■ **Work request**
When you return the data, keep every word exact and include none of the images.

(Supplied data)

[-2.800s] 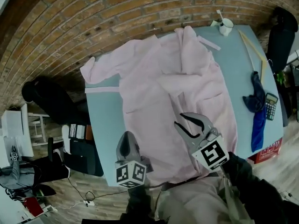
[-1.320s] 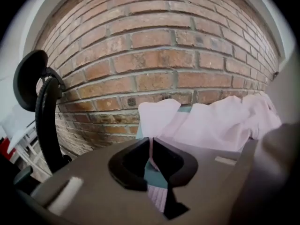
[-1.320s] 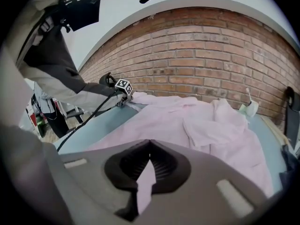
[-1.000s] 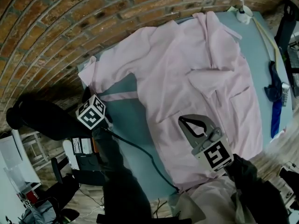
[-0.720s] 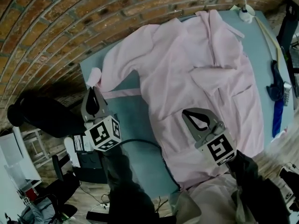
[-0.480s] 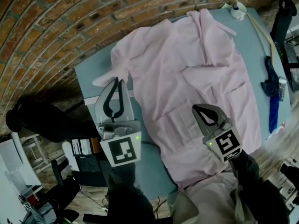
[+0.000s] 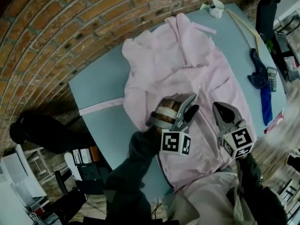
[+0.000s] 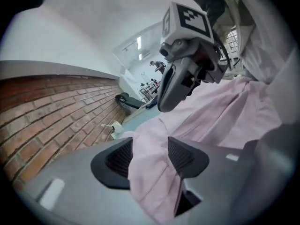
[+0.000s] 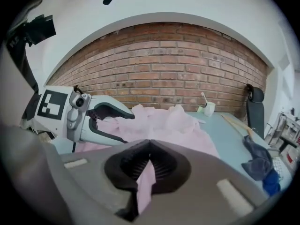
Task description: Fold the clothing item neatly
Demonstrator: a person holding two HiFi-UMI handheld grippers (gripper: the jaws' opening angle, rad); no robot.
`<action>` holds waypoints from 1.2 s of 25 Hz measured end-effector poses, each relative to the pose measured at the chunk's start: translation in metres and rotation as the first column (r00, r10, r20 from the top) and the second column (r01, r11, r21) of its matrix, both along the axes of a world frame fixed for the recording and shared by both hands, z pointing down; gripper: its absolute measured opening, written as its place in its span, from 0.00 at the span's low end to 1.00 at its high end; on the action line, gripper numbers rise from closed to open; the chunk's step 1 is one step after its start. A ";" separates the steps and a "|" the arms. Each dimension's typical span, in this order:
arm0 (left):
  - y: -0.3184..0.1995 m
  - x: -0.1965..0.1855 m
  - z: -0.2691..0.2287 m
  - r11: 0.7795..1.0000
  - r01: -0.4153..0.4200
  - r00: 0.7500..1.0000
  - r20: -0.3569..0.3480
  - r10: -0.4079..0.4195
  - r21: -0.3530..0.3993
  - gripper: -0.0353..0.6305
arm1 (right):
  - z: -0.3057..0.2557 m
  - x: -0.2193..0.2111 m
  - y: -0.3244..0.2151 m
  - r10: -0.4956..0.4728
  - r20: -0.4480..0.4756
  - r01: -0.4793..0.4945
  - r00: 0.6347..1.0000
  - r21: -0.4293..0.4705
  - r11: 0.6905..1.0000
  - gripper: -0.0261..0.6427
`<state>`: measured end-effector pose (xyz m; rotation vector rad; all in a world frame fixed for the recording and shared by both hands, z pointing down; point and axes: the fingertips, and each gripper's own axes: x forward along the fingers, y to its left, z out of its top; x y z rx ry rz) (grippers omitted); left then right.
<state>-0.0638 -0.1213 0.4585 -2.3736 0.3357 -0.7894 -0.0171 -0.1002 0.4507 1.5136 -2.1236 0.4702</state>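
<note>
The left claw [image 7: 190, 104] has swung in from the left edge of the table [image 7: 98, 88], carrying the sleeve [image 8: 147, 177] onto the pink shirt [image 7: 187, 55]. Its jaws have just been opening and stand partly apart, fabric loose between them. Just beside it, the right claw [image 7: 220, 110] is pinched tight on shirt cloth. The shirt lies lengthwise, collar far. That sleeve fold looks delivered; the body folds remain.
</note>
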 end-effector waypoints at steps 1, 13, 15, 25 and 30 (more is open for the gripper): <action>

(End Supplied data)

■ **Solution**
[-2.800s] 
[-1.320s] 
[-1.320s] 
[-1.000s] 
[-0.720s] 
[-0.480s] 
[+0.000s] 
[+0.000s] 
[+0.000s] 
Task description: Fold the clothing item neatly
Demonstrator: a person holding two HiFi-UMI handheld grippers (gripper: the jaws' opening angle, rad); no robot.
`<action>` holds waypoints from 1.2 s of 25 Hz measured end-effector poses, each relative to the pose measured at the chunk's start: translation in metres and rotation as the first column (r00, r10, r20 from the top) and the second column (r01, r11, r21) of its matrix, both along the axes of a world frame fixed for the recording and shared by both hands, z pointing down; gripper: its absolute measured opening, written as its place in its span, from 0.00 at the span's low end to 1.00 at its high end; on the action line, gripper numbers rise from closed to open; the chunk's step 1 is one step after its start. A ";" separates the steps and a "|" the arms. Each dimension's typical span, in this order:
arm0 (left):
  - y: -0.3184..0.1995 m
  - x: -0.1965..0.1855 m
  - z: -0.2691..0.2287 m
  - r11: 0.7795..1.0000
  - r01: -0.4153..0.4200
  - r00: 0.7500..1.0000
  - r20: -0.3569..0.3480
  - r10: -0.4079..0.4195
  - r21: -0.3530..0.3993
  - gripper: -0.0353..0.6305
arm1 (right):
  - z: -0.3057..0.2557 m
  - x: -0.2193..0.2111 m
  - y: -0.3244..0.2151 m
  - r10: -0.4956..0.4728
  - r20: -0.4480..0.4756
  - r01: -0.4793..0.4945
  - r00: 0.6347..1.0000
  - r21: -0.4293..0.4705
  - r11: 0.6905..1.0000
  - gripper: -0.0261..0.6427
`<state>`: measured end-effector pose (xyz m; rotation vector rad; all in a world frame fixed for the recording and shared by both hands, z pointing down; point and axes: the fingertips, and each gripper's own axes: x forward along the fingers, y to its left, z out of its top; x y z rx ry rz) (grippers omitted); left then right.
<state>-0.0638 -0.1213 0.4585 -2.3736 0.3357 -0.7894 -0.0171 -0.1002 0.4507 1.5136 -2.1236 0.4702</state>
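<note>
The left claw [image 7: 190, 104] has swung in from the left edge of the table [image 7: 98, 88], carrying the sleeve [image 8: 147, 177] onto the pink shirt [image 7: 187, 55]. Its jaws have just been opening and stand partly apart, fabric loose between them. Just beside it, the right claw [image 7: 220, 110] is pinched tight on shirt cloth. The shirt lies lengthwise, collar far. That sleeve fold looks delivered; the body folds remain.
</note>
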 end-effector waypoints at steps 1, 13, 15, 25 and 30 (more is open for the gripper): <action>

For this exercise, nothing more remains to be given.